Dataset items

————————

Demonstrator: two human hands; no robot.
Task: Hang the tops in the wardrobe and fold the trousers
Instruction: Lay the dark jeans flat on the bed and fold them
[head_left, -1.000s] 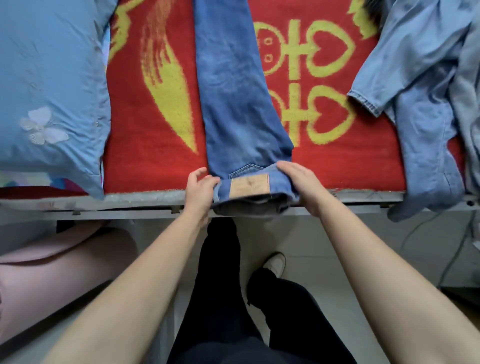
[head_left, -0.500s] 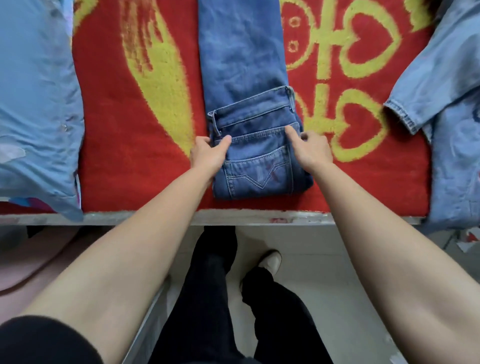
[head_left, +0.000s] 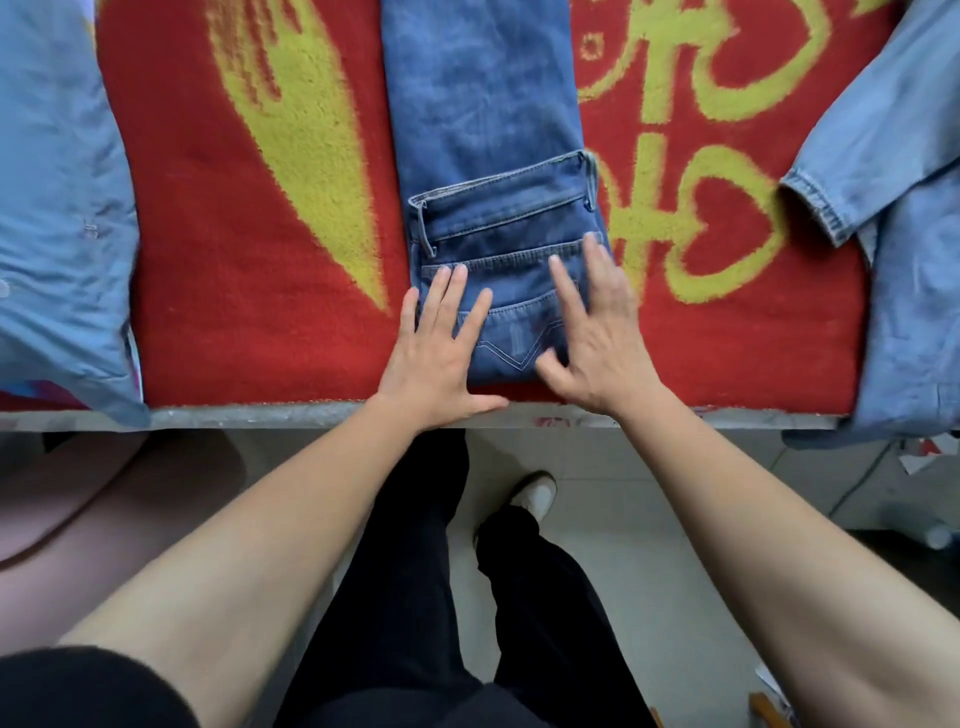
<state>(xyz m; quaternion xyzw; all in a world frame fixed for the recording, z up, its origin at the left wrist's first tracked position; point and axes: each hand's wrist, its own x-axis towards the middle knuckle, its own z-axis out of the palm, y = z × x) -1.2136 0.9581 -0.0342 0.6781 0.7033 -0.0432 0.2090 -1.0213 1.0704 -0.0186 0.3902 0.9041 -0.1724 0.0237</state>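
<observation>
Blue jeans (head_left: 483, 130) lie lengthwise on the red and yellow blanket (head_left: 249, 218), legs running away from me. Their waist end is folded over onto the legs, back pocket (head_left: 511, 338) facing up near the bed's front edge. My left hand (head_left: 441, 348) lies flat with straight fingers on the left side of the folded part. My right hand (head_left: 592, 332) rests with spread fingers on its right side, slightly blurred. Neither hand grips the cloth.
A light blue pillow (head_left: 52, 208) lies at the left of the bed. A pale denim top (head_left: 893, 208) hangs over the right edge. The bed's grey frame (head_left: 260, 415) runs across below the blanket. My black-trousered legs and a white shoe (head_left: 535, 496) stand on the tiled floor.
Both hands lifted the waist end from the bed edge and folded it over onto the legs. They let go of the fold's sides and now lie flat on it.
</observation>
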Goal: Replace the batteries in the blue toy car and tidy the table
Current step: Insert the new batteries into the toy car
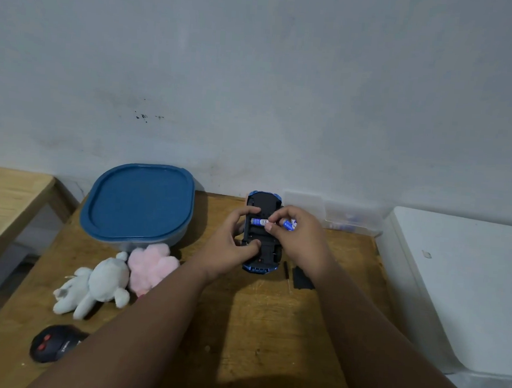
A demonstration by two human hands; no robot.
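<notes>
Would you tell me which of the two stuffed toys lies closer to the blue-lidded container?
The pink stuffed toy; it touches the container, while the white stuffed toy lies nearer the table's front.

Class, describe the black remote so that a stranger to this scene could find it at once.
Start at the wooden table and go to its near left corner. In front of the white plush lies the remote, partly hidden by the left forearm. It alone is black and rounded, with red buttons.

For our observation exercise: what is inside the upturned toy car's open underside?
One blue-labelled battery lies across the toy car. The right hand holds a second battery beside it; the hands cover the rest of the bay.
</notes>
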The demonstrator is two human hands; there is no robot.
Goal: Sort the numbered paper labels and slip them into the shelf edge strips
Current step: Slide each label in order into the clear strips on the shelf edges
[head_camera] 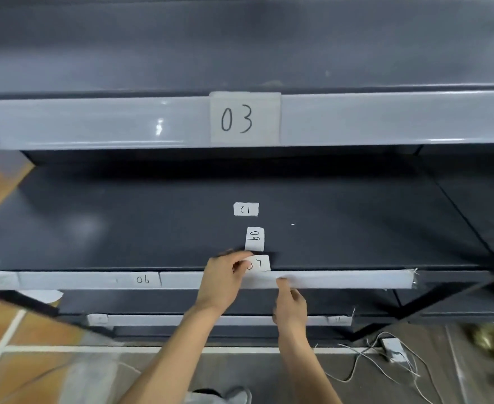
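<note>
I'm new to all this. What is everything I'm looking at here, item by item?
Shelves: several, dark grey, stacked one above another.
Edge strips: three in view, pale grey, along the shelf fronts.
Label 03: one, white, in the top strip.
Label 06: one, white, in the middle strip, left of the hands.
Label 07: one, white, at the middle strip's top edge, pinched by the left hand.
Loose labels: two, white, lying on the middle shelf behind label 07.
Cables: a tangle, white, on the floor at right.
Left hand: gripping label 07.
Right hand: fingertip on the middle strip; grip holds nothing visible.
</note>
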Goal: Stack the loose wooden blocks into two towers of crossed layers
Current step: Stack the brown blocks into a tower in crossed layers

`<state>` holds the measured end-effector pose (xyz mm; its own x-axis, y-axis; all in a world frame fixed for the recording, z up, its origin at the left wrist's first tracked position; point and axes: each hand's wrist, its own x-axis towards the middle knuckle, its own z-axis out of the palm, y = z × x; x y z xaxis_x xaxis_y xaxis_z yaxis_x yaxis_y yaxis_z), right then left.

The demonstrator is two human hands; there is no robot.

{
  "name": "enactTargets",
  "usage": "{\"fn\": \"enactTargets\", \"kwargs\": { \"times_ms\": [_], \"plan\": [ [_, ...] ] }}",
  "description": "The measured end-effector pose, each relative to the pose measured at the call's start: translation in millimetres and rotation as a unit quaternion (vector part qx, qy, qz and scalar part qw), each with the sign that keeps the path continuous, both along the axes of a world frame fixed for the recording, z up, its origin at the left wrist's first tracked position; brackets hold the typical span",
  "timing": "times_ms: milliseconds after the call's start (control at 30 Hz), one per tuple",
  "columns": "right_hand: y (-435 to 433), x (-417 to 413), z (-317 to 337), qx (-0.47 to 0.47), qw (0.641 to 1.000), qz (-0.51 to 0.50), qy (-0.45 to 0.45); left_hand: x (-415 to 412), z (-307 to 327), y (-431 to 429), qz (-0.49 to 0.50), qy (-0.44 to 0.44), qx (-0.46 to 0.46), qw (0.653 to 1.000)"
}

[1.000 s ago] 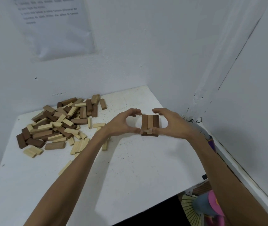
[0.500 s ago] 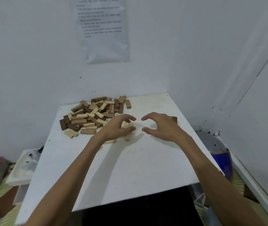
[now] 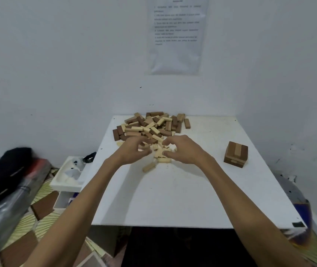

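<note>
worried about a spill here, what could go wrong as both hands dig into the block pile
1. The left hand and right hand curl into the near edge of the loose pile. Blur hides whether either grips anything, so a hasty grab could scatter blocks.
2. A stray light block lies apart from the pile and might get knocked away.
3. The started tower stands close to the right edge of the table; an arm swinging back could bump it.

Hands (image 3: 184, 151) from tower (image 3: 235, 154) to pile (image 3: 150, 126)
</note>
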<state>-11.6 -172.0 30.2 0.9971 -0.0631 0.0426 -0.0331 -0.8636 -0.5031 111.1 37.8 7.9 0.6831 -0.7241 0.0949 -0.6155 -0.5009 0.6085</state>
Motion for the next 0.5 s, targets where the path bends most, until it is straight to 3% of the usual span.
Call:
{"fn": "enactTargets", "kwargs": {
  "times_ms": [233,367,500],
  "plan": [
    [13.5,56.6,-21.1,-0.078,0.997,0.005,-0.004,25.6,-20.4,0.9,0.023,-0.066,0.101,0.992],
    [14.5,67.6,-41.2,-0.084,0.996,-0.006,-0.007,29.2,-36.3,0.4,0.023,-0.097,0.129,0.987],
    [9.2,64.5,-55.8,-0.042,0.996,-0.047,-0.063,33.9,-41.0,-1.1,0.036,-0.132,0.139,0.981]
  ]
}}
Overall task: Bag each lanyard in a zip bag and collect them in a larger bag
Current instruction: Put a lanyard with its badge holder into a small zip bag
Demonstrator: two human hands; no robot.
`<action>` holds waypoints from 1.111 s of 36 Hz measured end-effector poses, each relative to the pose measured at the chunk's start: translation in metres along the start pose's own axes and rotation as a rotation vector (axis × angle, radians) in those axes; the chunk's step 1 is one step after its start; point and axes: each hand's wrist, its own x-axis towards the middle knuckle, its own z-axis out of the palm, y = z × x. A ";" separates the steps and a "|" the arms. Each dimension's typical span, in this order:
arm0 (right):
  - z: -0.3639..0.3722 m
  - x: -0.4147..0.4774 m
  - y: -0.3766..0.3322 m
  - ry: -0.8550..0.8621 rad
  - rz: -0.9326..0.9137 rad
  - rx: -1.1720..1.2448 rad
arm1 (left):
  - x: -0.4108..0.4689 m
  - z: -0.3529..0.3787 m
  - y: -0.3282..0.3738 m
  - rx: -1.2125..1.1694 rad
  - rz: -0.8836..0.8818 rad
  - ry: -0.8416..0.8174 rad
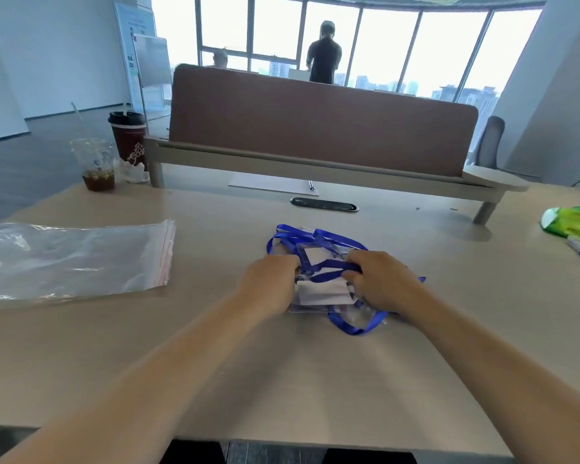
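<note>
A tangle of blue lanyards (pixel 329 236) with clear badge holders and white cards lies in the middle of the table. My left hand (pixel 270 279) grips the pile's left edge with curled fingers. My right hand (pixel 379 277) holds a blue strap on the right side, fingers curled round it. A white card (pixel 323 292) shows between my hands. A stack of clear zip bags (pixel 71 259) with red seal strips lies flat at the left, apart from both hands.
Two drink cups (pixel 96 164) and crumpled paper stand at the far left corner. A brown desk divider (pixel 318 122) on a raised shelf runs along the back. A green packet (pixel 573 221) and a pen lie at the right edge. A person stands by the windows.
</note>
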 end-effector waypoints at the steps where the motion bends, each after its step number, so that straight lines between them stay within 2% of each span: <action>1: 0.002 0.000 0.002 -0.033 -0.023 0.001 | 0.002 0.003 0.002 -0.010 -0.010 -0.019; 7: 0.010 0.006 0.010 -0.117 -0.046 -0.081 | 0.008 0.004 0.015 -0.201 -0.076 -0.183; 14: 0.007 0.015 0.008 -0.170 -0.138 -0.058 | 0.008 0.001 0.011 -0.152 -0.060 -0.178; 18: 0.007 0.018 0.005 -0.204 -0.120 -0.046 | 0.007 0.002 0.005 -0.174 -0.092 -0.151; 22: 0.005 0.021 0.006 -0.163 -0.103 0.025 | 0.007 0.000 0.000 -0.163 -0.137 -0.056; 26: -0.002 0.022 0.011 -0.122 -0.090 0.176 | 0.006 -0.003 -0.001 -0.335 -0.193 0.015; 31: -0.010 0.025 0.010 0.014 -0.018 0.368 | 0.009 -0.006 -0.003 -0.541 -0.378 0.068; 40: -0.017 0.030 0.001 0.055 0.038 0.456 | 0.014 -0.021 0.004 -0.724 -0.324 0.170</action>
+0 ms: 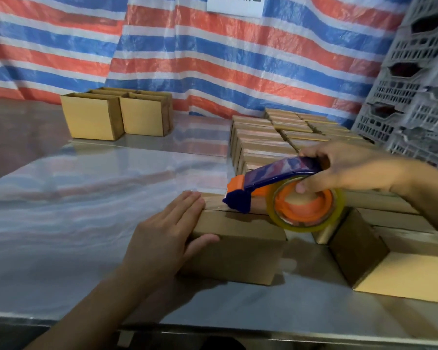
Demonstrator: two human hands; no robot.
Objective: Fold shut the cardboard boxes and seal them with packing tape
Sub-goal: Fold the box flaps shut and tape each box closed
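Note:
A small brown cardboard box with its flaps folded down sits on the table in front of me. My left hand lies flat on its left end, fingers straight along the top and thumb against the front face. My right hand grips a blue and orange tape dispenser holding a roll of clear tape. The dispenser's blue nose touches the box top near the left-hand fingertips, over the flap seam.
Rows of sealed boxes are packed at the right. Open boxes stand at the back left, and another open box lies at the near right. Grey plastic crates are stacked far right. A striped tarp hangs behind the shiny table.

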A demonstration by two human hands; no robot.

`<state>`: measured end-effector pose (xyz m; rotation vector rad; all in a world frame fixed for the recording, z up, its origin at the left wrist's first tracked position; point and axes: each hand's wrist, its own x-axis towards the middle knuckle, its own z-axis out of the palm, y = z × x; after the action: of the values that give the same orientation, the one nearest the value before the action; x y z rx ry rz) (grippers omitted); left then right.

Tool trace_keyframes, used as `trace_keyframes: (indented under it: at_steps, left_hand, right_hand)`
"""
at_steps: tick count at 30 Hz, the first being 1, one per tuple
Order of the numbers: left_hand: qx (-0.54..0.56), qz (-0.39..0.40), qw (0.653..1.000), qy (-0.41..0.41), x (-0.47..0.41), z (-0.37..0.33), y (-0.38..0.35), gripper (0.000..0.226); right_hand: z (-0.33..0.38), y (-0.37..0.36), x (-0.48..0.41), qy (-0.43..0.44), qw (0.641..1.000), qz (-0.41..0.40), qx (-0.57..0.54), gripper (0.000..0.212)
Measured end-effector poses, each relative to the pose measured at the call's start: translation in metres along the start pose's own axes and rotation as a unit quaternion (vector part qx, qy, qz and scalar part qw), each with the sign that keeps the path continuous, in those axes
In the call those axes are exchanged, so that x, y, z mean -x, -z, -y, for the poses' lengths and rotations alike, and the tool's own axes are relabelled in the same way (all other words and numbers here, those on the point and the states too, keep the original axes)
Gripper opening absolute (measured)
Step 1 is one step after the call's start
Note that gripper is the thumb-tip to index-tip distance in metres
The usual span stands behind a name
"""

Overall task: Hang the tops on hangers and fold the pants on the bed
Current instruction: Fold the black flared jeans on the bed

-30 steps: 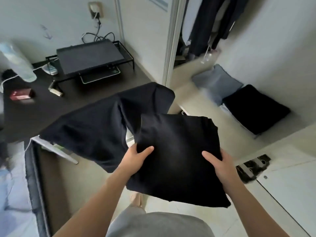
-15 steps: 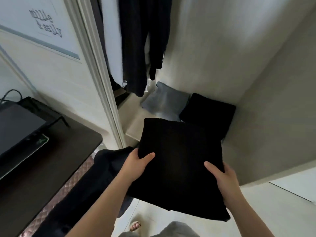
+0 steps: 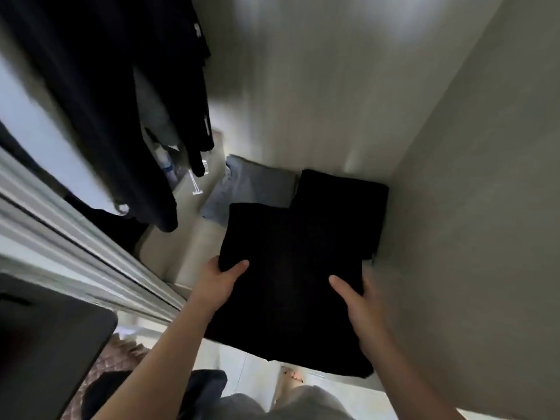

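Note:
Both hands hold a folded black pair of pants (image 3: 288,283) flat in front of me, over the low wardrobe shelf (image 3: 188,250). My left hand (image 3: 218,283) grips its left edge with the thumb on top. My right hand (image 3: 360,301) grips its right edge the same way. Beyond it on the shelf lie a folded black garment (image 3: 342,198) against the right wall and a folded grey garment (image 3: 254,189) to its left. Dark tops (image 3: 100,95) hang at the upper left.
The wardrobe's side wall (image 3: 472,237) stands close on the right. A sliding door frame (image 3: 75,247) runs diagonally at the left, with a dark desk corner (image 3: 45,344) below it. A dark garment (image 3: 200,386) hangs low by my left arm.
I have stepped closer to the wardrobe and carried the folded pants forward over the shelf. The loose dark garment has dropped lower by my left arm.

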<state>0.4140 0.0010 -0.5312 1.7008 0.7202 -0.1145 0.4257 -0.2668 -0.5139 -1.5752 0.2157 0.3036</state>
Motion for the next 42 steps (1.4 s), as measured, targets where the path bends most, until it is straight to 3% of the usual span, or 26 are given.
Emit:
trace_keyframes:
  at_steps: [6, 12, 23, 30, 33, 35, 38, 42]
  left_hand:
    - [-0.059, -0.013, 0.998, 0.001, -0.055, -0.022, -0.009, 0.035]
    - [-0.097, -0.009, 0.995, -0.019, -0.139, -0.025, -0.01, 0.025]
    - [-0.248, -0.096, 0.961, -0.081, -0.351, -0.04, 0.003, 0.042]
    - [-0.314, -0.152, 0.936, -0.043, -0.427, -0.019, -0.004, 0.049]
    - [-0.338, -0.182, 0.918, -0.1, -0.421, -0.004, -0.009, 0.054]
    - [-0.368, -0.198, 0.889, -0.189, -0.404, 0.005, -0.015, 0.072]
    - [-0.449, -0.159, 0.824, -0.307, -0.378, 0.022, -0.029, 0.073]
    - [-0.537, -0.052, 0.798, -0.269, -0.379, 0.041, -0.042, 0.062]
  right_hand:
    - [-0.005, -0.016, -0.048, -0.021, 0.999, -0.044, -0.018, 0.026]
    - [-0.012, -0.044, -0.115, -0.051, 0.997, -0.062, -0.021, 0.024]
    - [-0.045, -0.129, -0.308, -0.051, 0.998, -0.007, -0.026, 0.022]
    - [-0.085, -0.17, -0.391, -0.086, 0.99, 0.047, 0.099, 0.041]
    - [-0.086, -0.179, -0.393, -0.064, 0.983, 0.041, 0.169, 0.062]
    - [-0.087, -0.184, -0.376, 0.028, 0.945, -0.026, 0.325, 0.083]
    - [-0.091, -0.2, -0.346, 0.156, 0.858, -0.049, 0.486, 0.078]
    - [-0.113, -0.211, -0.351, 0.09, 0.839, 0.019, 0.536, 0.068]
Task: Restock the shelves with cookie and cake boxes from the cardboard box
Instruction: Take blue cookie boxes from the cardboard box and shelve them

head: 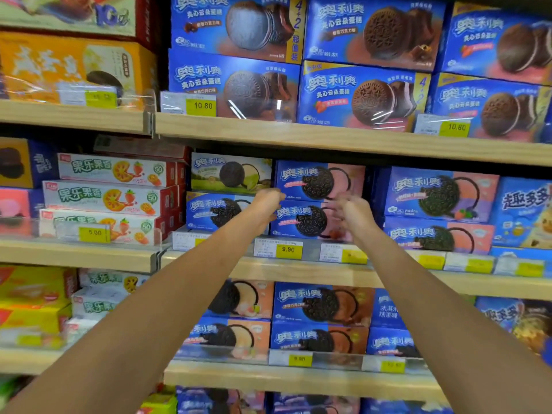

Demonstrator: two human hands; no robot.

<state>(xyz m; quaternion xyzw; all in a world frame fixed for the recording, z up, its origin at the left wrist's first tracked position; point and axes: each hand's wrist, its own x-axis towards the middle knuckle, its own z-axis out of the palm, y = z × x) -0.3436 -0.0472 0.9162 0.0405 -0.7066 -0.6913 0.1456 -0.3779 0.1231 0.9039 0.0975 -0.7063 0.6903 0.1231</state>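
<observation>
Two blue and pink cookie boxes are stacked on the middle shelf, an upper box [319, 180] on a lower box [310, 219]. My left hand [265, 204] is at the left end of this stack, where the two boxes meet. Its fingers bend toward the boxes, and I cannot tell whether they hold one. My right hand [354, 213] is blurred in front of the lower box's right part, fingers loosely spread and holding nothing. The cardboard box is not in view.
A green and blue cookie box [231, 174] sits on another blue box [215, 212] just left of my left hand. More cookie boxes [439, 192] stand to the right. White fruit-biscuit boxes [113, 195] fill the left bay. Wooden shelf edges [298, 135] carry yellow price tags [288, 249].
</observation>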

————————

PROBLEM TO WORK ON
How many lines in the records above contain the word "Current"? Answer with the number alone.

RESPONSE TO THIS TASK
5